Well-known local performer Valeri Kay offers us the results of her very first playwriting venture: Der Zug. Translation: "The Train."
Her original piece, some 20 minutes long, depicts a journey taken by two very different sisters (Patti Cannon and Valeri Kay) from Berlin to Salzburg, via Munich. They are very different personalities indeed. These sisters also seem to know little about each other, in particular about key aspects of their ancestry.
Initially, on their train's approach to Munich, the sisters chat about this and that. About the trip, about the nearby, former concentration camp Dachau, about its surreal motto "Arbeit Macht Frei," and what that means (in English), and they explore in some detail a cliché that I first remember hearing in the 1950s, namely, that Hitler (at least) made the trains run on time.
They also dwell on an observation that shocked me, as someone who has travelled to Germany since the 1950s: that it was hard for the sisters to find a German who spoke any English. Apparently this is true even as late as 2004, when this drama is supposed to be taking place.
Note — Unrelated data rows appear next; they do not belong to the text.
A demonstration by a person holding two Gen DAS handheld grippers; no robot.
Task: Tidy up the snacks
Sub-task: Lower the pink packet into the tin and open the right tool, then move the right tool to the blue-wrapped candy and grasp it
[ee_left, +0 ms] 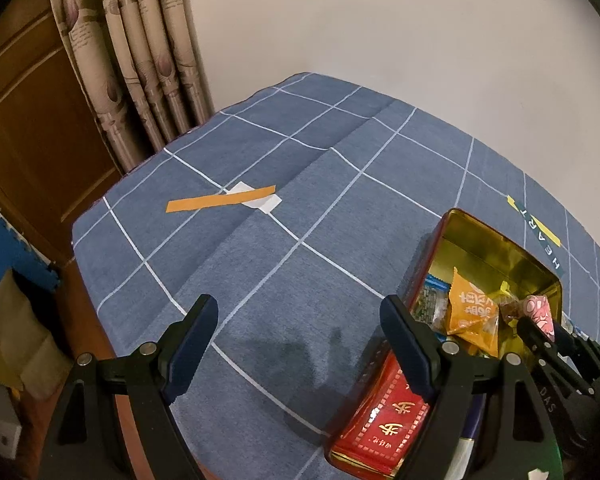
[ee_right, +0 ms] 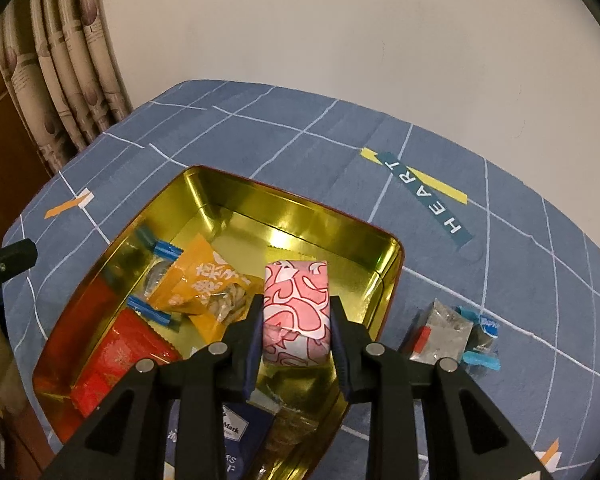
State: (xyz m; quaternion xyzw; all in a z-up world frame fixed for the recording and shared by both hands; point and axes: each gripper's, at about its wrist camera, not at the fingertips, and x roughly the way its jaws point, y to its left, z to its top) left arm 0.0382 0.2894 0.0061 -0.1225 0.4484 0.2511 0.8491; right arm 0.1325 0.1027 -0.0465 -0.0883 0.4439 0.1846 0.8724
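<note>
Blue checked cloth [ee_right: 300, 128]: pink snack [ee_right: 296, 312] clamped by right gripper [ee_right: 296, 332] over gold tin [ee_right: 236, 196] for dropping in w/ others; left gripper [ee_left: 300, 344] held wide, empty, beside tin.

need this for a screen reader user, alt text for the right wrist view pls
The right claw grips a pink-and-white patterned snack above an open gold-lined tin that holds an orange packet and a red packet. More wrapped snacks lie on the blue checked cloth beside it.
</note>
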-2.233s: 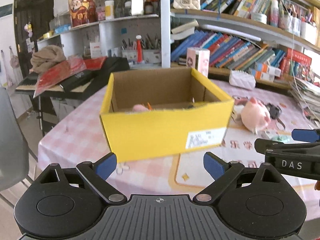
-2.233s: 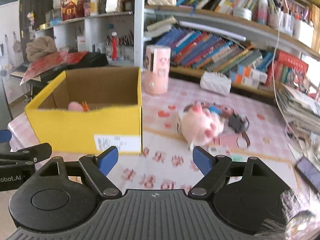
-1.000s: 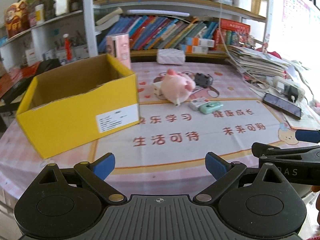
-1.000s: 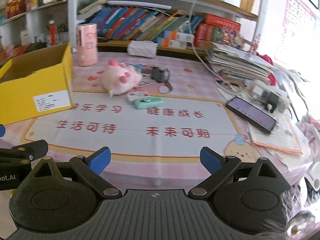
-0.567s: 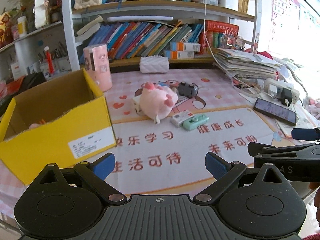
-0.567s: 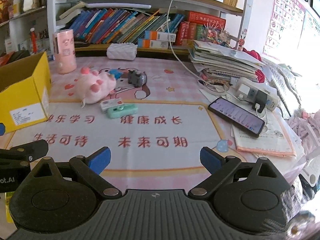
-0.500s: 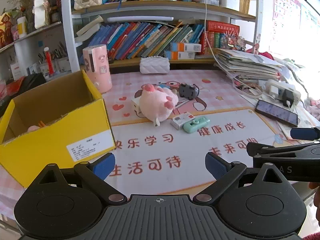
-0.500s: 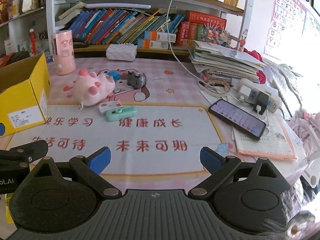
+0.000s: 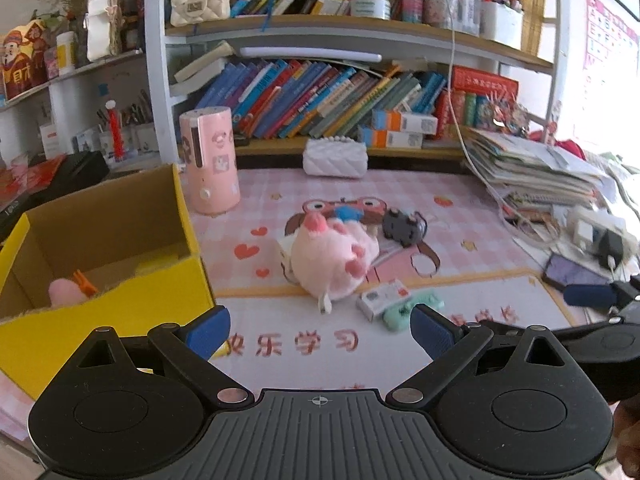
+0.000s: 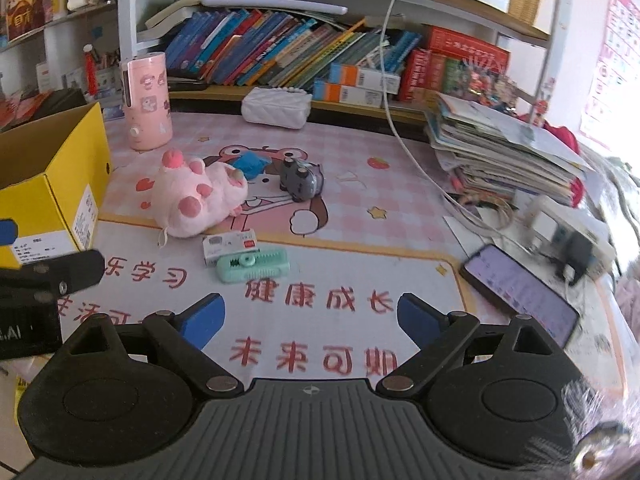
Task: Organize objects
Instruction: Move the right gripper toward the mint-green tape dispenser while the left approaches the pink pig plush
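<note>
A pink plush toy lies on the pink play mat, also in the right wrist view. In front of it lie a small white box and a mint green item. A grey toy and a blue piece lie behind it. A yellow cardboard box at the left holds a pink item. My left gripper is open and empty, short of the plush. My right gripper is open and empty, short of the mint item.
A pink cylinder and a white quilted pouch stand at the back. A phone, a power strip and a paper stack fill the right side. Bookshelves run behind the table.
Both grippers have swung right from the yellow box and moved closer to the plush and small items. Both stay open and empty.
</note>
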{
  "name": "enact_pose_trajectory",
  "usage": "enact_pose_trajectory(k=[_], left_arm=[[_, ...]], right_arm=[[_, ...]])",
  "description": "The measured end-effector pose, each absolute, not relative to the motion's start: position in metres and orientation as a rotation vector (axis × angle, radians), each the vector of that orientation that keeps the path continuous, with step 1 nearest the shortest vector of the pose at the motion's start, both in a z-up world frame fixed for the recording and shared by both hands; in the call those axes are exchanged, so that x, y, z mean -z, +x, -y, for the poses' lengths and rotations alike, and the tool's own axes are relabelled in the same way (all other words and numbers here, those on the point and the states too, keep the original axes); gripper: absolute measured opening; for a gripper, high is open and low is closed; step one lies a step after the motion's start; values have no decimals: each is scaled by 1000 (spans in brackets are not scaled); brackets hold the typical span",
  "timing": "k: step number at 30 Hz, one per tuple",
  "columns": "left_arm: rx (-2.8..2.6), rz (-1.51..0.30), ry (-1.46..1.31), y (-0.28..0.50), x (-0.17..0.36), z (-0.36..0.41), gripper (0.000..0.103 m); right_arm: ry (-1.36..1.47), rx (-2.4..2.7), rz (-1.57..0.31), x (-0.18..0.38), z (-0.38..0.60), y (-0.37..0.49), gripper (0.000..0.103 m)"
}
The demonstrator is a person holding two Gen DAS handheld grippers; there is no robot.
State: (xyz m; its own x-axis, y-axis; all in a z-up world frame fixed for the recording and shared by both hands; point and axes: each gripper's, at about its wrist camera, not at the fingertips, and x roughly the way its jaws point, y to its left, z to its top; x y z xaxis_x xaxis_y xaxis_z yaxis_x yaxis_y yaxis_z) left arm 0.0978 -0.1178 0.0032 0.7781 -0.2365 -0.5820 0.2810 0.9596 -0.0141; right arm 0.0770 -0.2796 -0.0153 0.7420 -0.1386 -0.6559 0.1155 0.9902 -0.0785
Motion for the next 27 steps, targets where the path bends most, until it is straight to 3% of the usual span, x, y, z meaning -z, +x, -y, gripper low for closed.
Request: enact_pose_trajectory(k=[21,27], left_arm=[[100,-583,41,122,-11,135,98],[76,-585,56,124,-10,137,98]], right_arm=[[-108,-95,-855,67,289,167,96],[-116,-127,-895,81,284,181,92]])
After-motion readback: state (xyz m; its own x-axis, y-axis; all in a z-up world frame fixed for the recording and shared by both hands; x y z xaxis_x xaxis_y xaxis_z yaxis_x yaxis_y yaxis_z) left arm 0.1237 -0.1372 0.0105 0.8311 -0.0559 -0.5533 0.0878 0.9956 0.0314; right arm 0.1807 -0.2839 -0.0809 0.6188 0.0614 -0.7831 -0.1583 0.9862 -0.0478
Somehow, Hitler making the trains run on time impacts the storyline. This thought sticks in these sisters' minds. It is also essential to note their hardship in communicating in English with modern-day Germans - in particular, with anyone travelling on their train.
This lack of communication leads to the confusion and terror that the plot seems to require when the train breaks down, and when the drama moves into its surreal mode.
Given the venue and subject matter, the acting, the staging and the live music are most appropriate, and serve this piece well. Given the power of words, for example, like Dachau, the possibilities for evoking audience empathy are endless.